When copying the data below, keep only the lines from the one with "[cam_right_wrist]" through the one with "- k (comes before", word for word, and skip the pictures.

(Records supplied)

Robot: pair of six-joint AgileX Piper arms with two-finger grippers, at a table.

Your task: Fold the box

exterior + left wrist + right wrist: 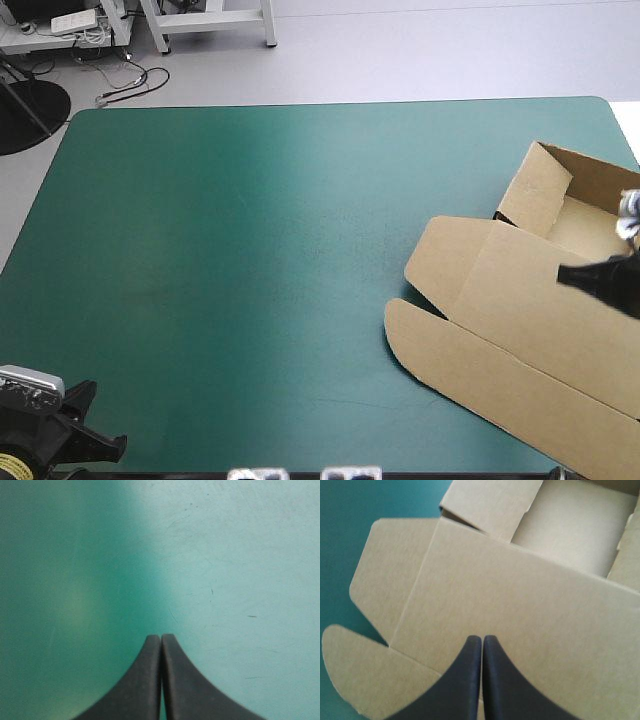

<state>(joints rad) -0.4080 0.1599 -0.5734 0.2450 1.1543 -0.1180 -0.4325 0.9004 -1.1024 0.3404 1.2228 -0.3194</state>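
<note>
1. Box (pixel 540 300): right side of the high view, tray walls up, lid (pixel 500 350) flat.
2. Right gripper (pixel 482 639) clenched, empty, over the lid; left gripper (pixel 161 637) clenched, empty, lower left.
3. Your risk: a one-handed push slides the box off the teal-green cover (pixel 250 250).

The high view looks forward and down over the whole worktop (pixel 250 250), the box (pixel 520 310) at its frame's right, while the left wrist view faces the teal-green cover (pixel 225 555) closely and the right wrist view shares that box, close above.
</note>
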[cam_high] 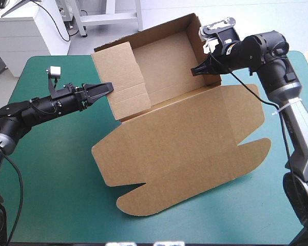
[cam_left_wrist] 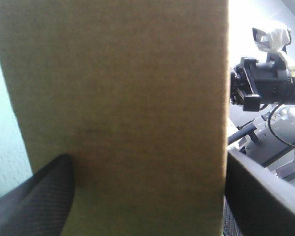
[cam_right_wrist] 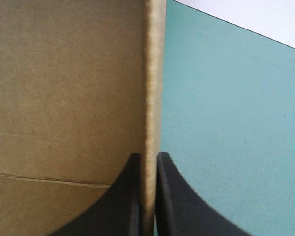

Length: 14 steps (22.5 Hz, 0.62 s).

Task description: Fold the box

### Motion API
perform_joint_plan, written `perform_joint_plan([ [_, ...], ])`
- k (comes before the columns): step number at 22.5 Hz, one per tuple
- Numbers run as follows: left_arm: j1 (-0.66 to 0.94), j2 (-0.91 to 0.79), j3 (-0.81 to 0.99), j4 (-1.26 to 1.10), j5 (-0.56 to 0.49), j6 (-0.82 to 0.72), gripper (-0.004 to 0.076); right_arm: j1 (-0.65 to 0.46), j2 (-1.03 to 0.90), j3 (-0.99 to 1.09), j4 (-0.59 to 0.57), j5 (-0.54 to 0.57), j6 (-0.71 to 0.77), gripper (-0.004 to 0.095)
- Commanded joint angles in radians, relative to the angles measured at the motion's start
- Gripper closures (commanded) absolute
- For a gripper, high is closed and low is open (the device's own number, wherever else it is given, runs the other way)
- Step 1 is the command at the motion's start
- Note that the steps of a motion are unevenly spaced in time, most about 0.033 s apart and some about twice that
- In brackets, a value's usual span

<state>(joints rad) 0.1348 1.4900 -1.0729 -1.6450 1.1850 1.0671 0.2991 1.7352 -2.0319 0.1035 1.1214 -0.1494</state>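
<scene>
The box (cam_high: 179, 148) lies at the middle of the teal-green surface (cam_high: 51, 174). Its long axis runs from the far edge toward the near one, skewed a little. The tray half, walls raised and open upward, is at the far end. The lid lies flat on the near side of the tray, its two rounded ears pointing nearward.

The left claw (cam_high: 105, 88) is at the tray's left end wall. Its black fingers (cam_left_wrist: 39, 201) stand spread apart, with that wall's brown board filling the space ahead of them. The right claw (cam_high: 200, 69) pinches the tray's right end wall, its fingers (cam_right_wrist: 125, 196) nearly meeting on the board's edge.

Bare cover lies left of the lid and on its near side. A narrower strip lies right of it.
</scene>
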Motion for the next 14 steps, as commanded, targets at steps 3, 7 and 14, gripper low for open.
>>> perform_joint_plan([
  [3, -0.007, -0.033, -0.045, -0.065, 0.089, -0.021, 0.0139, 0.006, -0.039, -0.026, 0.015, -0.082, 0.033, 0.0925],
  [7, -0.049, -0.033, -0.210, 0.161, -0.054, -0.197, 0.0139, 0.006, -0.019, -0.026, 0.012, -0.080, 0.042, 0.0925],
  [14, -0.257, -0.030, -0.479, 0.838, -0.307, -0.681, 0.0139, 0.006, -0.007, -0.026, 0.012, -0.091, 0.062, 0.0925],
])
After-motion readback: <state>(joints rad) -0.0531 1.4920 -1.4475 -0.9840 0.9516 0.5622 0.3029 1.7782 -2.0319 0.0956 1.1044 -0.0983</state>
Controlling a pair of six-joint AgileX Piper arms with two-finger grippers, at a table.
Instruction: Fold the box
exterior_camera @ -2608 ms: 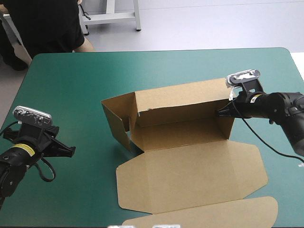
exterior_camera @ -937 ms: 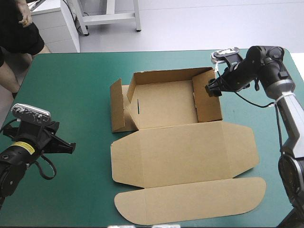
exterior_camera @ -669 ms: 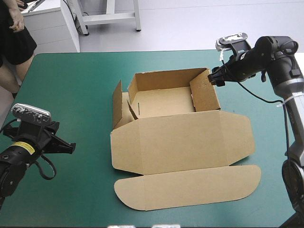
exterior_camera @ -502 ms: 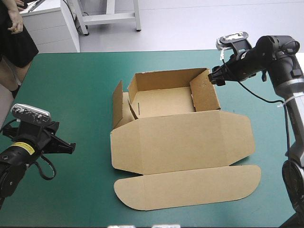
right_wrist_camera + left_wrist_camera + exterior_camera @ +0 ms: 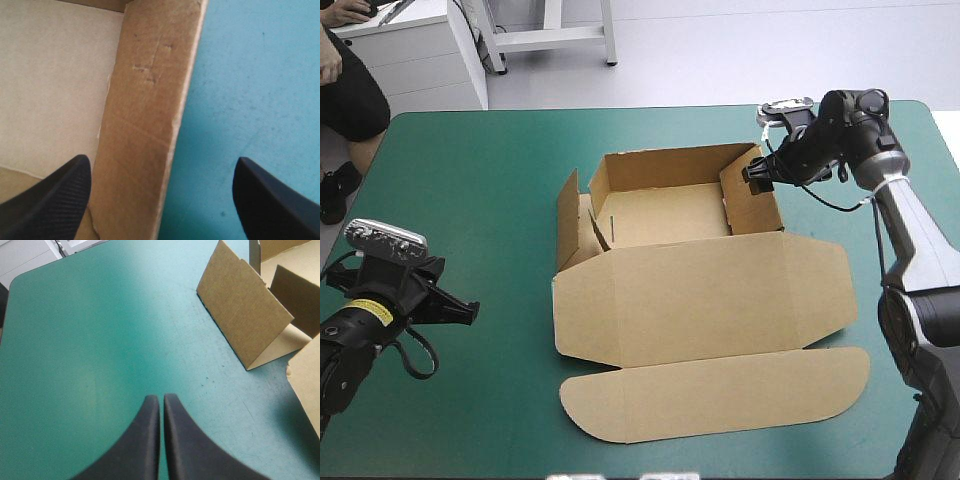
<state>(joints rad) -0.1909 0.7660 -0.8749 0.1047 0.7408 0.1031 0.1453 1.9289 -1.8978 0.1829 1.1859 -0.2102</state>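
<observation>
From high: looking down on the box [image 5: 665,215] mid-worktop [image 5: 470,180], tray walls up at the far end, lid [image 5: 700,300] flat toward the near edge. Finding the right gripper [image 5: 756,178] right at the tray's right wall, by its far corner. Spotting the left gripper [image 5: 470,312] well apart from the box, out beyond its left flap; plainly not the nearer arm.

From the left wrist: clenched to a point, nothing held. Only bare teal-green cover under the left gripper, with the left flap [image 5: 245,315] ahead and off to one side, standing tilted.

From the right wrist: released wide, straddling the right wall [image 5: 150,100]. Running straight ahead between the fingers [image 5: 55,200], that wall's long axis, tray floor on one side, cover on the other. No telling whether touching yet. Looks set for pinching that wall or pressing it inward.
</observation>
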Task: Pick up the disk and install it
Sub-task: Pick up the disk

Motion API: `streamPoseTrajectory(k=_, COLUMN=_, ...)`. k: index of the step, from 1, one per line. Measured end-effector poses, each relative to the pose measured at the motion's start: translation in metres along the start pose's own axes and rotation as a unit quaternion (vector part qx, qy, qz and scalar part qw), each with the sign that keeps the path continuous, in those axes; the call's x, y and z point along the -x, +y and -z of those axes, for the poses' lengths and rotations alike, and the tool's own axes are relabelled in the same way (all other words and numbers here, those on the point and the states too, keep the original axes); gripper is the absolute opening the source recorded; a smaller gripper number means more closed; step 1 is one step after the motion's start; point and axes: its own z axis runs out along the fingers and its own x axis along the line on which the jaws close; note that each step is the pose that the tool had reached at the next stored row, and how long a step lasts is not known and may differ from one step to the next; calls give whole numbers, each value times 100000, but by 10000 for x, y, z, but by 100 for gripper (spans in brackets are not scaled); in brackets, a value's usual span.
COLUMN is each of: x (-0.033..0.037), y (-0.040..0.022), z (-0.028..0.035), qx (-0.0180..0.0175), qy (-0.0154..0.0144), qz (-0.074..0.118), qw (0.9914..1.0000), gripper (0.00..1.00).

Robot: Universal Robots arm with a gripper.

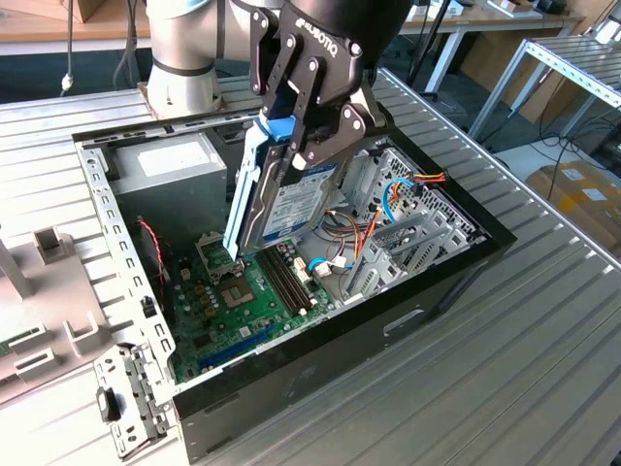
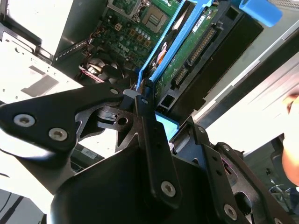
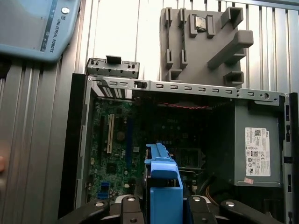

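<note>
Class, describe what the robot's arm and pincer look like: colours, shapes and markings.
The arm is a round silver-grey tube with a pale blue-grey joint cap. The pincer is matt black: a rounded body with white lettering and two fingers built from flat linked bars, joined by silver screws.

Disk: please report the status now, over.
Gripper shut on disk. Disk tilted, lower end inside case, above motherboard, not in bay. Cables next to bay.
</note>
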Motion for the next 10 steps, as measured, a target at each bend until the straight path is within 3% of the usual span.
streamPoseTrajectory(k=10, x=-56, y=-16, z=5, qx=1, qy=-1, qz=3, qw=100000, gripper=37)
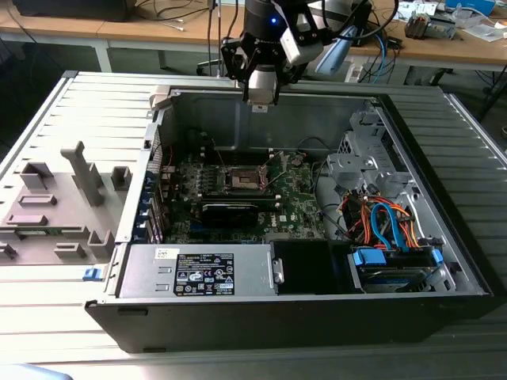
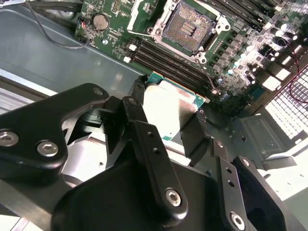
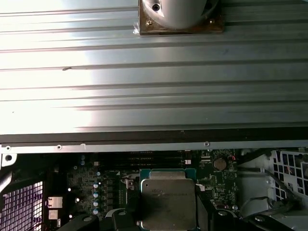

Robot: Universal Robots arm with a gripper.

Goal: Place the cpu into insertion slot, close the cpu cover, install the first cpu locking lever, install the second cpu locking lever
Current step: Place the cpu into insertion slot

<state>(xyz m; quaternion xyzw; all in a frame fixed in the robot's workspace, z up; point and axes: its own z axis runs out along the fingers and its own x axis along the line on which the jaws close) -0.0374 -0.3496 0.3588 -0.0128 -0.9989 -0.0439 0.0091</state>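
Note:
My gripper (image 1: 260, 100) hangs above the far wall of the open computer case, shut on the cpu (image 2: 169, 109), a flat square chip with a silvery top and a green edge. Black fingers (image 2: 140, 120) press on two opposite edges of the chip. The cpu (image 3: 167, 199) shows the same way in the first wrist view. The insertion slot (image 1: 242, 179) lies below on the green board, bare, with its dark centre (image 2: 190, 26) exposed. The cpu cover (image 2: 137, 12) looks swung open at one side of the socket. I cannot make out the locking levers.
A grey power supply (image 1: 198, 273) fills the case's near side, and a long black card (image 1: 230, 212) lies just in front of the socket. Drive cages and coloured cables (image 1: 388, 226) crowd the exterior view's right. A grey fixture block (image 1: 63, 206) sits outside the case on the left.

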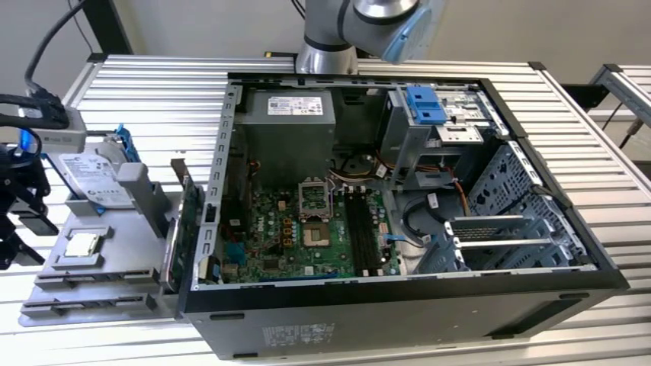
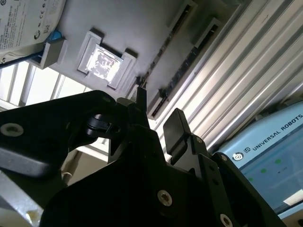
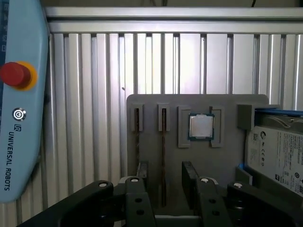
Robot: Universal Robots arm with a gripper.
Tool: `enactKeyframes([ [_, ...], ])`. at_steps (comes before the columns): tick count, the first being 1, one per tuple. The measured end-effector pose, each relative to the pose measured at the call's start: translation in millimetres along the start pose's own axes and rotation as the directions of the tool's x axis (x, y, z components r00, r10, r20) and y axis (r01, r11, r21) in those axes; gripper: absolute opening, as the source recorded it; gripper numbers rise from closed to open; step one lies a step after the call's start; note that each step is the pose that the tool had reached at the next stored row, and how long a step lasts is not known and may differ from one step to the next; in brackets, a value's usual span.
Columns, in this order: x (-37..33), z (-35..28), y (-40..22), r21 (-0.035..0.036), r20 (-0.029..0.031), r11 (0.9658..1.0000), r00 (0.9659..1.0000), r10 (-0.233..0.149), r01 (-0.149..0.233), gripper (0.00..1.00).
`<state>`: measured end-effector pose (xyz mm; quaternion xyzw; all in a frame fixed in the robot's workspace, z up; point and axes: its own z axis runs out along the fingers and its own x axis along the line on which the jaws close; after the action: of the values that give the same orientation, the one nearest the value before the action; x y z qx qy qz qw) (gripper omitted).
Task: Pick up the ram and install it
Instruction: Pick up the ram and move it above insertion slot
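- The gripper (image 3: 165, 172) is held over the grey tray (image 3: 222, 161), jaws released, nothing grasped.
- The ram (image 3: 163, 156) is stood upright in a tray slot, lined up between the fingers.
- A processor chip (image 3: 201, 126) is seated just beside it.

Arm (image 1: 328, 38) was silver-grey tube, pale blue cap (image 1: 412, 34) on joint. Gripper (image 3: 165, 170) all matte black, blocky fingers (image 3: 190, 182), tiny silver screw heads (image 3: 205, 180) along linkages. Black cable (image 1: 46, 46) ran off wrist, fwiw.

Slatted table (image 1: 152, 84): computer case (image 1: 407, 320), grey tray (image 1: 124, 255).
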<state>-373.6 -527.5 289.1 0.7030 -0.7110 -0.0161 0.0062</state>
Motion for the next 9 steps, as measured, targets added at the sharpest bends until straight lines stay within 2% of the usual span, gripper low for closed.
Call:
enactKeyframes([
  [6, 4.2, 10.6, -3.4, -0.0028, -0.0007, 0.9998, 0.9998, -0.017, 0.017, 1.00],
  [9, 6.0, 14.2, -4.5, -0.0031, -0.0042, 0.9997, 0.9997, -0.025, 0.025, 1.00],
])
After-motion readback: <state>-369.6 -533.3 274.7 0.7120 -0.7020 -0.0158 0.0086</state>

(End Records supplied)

Task output:
[cam_right_wrist] 

Length: 14 steps (22.5 Hz, 0.62 s).

Task description: Fold the box

### Motion API
perform_joint_plan, written `perform_joint_plan([ [_, ...], ])`
- k (comes before the columns): step number at 22.5 Hz, one per tuple

With the answer given, the exercise is complete.